### Task item
Return the listing in full, word for word.

(Excerpted data begins)

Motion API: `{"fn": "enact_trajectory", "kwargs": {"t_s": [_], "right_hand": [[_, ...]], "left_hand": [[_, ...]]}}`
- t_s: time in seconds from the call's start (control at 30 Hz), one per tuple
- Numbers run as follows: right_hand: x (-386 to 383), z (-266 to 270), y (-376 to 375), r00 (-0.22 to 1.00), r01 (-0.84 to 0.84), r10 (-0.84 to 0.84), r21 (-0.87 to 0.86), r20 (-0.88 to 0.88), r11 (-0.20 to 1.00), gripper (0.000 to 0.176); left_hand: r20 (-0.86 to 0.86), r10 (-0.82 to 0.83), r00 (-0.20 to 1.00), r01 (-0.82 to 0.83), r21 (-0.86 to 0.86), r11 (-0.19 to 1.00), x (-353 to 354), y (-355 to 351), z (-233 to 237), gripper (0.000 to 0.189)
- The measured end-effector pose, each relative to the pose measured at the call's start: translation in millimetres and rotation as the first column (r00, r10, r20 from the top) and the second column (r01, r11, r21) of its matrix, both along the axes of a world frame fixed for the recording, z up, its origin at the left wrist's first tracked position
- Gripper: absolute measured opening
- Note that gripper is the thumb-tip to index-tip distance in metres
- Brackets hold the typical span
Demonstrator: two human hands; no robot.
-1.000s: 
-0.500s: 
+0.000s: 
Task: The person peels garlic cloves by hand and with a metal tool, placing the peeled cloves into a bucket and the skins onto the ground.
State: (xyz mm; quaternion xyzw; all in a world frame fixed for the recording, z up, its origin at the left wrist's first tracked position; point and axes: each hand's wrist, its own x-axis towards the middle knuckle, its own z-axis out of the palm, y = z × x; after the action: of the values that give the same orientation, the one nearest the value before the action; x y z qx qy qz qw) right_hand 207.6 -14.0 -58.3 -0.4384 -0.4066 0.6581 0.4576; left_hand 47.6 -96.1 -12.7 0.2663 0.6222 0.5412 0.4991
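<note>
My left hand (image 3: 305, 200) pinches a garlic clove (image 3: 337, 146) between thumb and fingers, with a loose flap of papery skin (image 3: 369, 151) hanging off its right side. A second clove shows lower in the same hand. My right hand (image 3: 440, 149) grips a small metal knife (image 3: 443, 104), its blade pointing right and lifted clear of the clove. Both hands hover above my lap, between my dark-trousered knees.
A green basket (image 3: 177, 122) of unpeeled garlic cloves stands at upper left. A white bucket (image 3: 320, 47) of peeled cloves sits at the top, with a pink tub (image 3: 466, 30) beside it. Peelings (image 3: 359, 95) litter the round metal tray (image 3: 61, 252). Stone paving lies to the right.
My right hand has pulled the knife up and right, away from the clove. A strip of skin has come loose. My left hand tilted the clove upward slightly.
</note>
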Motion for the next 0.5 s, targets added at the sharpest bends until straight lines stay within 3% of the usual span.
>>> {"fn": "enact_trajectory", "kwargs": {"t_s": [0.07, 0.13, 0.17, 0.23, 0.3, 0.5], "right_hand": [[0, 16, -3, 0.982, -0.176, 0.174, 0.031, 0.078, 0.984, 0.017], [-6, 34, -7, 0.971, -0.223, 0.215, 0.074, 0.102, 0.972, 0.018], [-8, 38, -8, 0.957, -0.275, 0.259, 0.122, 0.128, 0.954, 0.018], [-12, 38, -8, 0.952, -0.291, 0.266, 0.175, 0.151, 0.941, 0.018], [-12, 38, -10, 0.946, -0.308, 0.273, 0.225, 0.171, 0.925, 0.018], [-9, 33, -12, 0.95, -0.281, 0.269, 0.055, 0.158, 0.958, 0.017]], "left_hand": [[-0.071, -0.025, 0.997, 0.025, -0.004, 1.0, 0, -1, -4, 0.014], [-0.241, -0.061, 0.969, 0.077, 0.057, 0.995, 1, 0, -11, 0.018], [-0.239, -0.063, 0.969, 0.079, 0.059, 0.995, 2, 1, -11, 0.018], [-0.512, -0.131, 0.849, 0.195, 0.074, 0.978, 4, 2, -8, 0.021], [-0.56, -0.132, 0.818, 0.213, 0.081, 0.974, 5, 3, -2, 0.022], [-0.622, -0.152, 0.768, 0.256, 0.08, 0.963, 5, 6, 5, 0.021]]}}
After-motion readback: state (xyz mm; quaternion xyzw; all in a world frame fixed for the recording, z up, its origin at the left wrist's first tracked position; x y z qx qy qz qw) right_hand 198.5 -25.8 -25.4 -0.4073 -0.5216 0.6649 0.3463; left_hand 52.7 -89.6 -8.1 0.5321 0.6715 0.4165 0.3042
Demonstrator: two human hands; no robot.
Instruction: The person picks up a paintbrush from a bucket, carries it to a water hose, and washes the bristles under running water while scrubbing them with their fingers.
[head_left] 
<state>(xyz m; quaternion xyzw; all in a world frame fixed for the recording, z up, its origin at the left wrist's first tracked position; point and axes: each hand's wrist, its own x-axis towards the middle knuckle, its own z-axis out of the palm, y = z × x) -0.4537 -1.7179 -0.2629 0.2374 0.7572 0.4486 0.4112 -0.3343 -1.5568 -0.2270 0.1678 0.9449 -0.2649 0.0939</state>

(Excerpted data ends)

### Completed exercise
Motion API: `{"fn": "enact_trajectory", "kwargs": {"t_s": [_], "right_hand": [[_, ...]], "left_hand": [[_, ...]]}}`
- t_s: time in seconds from the call's start (control at 30 Hz), one per tuple
- Numbers run as follows: right_hand: x (-386 to 383), z (-266 to 270), y (-376 to 375), r00 (-0.22 to 1.00), r01 (-0.84 to 0.84), r10 (-0.84 to 0.84), r21 (-0.87 to 0.86), r20 (-0.88 to 0.88), r11 (-0.20 to 1.00), gripper (0.000 to 0.176); left_hand: r20 (-0.86 to 0.86), r10 (-0.82 to 0.83), r00 (-0.20 to 1.00), r01 (-0.82 to 0.83), r21 (-0.86 to 0.86), r11 (-0.19 to 1.00), x (-353 to 354), y (-355 to 351), z (-233 to 237), gripper (0.000 to 0.189)
- The measured end-effector pose, each relative to the pose measured at the call's start: translation in millimetres and rotation as the first column (r00, r10, r20 from the top) and the second column (r01, r11, r21) of its matrix, both along the axes of a world frame fixed for the recording, z up, its origin at the left wrist's first tracked position
- Gripper: absolute measured opening
- Note that gripper is the thumb-tip to index-tip distance in metres
- Brackets hold the typical span
Demonstrator: two human hands; no robot.
-1.000s: 
-0.500s: 
+0.000s: 
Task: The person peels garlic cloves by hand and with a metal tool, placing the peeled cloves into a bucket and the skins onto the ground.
State: (xyz mm; quaternion xyzw; all in a world frame fixed for the recording, z up, its origin at the left wrist's first tracked position; point and axes: each hand's wrist, its own x-axis towards the middle knuckle, its own z-axis out of the palm, y = z × x; after the action: of the values that give the same orientation, the one nearest the value before the action; x y z qx qy qz qw) right_hand 207.6 -14.0 -58.3 -0.4384 -0.4066 0.6581 0.4576; left_hand 47.6 -96.1 -12.7 0.2663 0.6222 0.5412 0.4991
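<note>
My left hand (image 3: 305, 200) pinches a garlic clove (image 3: 337, 146) between thumb and fingers, with a loose flap of papery skin (image 3: 369, 151) hanging off its right side. A second clove shows lower in the same hand. My right hand (image 3: 440, 149) grips a small metal knife (image 3: 443, 104), its blade pointing right and lifted clear of the clove. Both hands hover above my lap, between my dark-trousered knees.
A green basket (image 3: 177, 122) of unpeeled garlic cloves stands at upper left. A white bucket (image 3: 320, 47) of peeled cloves sits at the top, with a pink tub (image 3: 466, 30) beside it. Peelings (image 3: 359, 95) litter the round metal tray (image 3: 61, 252). Stone paving lies to the right.
My right hand has pulled the knife up and right, away from the clove. A strip of skin has come loose. My left hand tilted the clove upward slightly.
</note>
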Motion for the next 0.5 s, targets added at the sharpest bends until straight lines stay within 3% of the usual span.
>>> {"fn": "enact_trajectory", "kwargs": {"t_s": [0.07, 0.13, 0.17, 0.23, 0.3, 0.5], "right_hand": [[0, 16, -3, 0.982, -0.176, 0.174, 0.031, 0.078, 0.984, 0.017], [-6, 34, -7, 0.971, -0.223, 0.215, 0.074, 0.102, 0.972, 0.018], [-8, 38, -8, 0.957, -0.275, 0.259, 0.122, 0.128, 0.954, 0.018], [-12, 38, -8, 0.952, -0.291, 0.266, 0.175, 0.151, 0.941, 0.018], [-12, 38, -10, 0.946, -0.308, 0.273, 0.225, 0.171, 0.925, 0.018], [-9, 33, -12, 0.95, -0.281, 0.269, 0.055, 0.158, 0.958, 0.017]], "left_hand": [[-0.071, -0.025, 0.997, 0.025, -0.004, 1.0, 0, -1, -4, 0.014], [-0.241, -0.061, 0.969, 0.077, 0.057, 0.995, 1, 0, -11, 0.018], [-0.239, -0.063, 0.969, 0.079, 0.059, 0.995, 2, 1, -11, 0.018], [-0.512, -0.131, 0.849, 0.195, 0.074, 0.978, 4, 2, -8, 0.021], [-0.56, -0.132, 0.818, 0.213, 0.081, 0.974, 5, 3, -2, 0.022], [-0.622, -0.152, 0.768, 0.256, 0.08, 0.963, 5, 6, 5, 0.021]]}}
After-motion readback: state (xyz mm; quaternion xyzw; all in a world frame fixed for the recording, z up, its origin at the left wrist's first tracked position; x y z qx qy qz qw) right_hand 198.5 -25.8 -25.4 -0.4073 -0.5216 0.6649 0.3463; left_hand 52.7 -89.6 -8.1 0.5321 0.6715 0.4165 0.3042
Demonstrator: two human hands; no robot.
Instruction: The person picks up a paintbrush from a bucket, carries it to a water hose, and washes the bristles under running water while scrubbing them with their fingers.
[head_left] 
<state>(xyz m; quaternion xyzw; all in a world frame fixed for the recording, z up, its origin at the left wrist's first tracked position; point and axes: each hand's wrist, its own x-axis towards the middle knuckle, its own z-axis out of the palm, y = z × x) -0.4537 -1.7179 -0.2629 0.2374 0.7572 0.4486 0.4112 -0.3343 -1.5568 -0.2270 0.1678 0.9449 -0.2649 0.0939</state>

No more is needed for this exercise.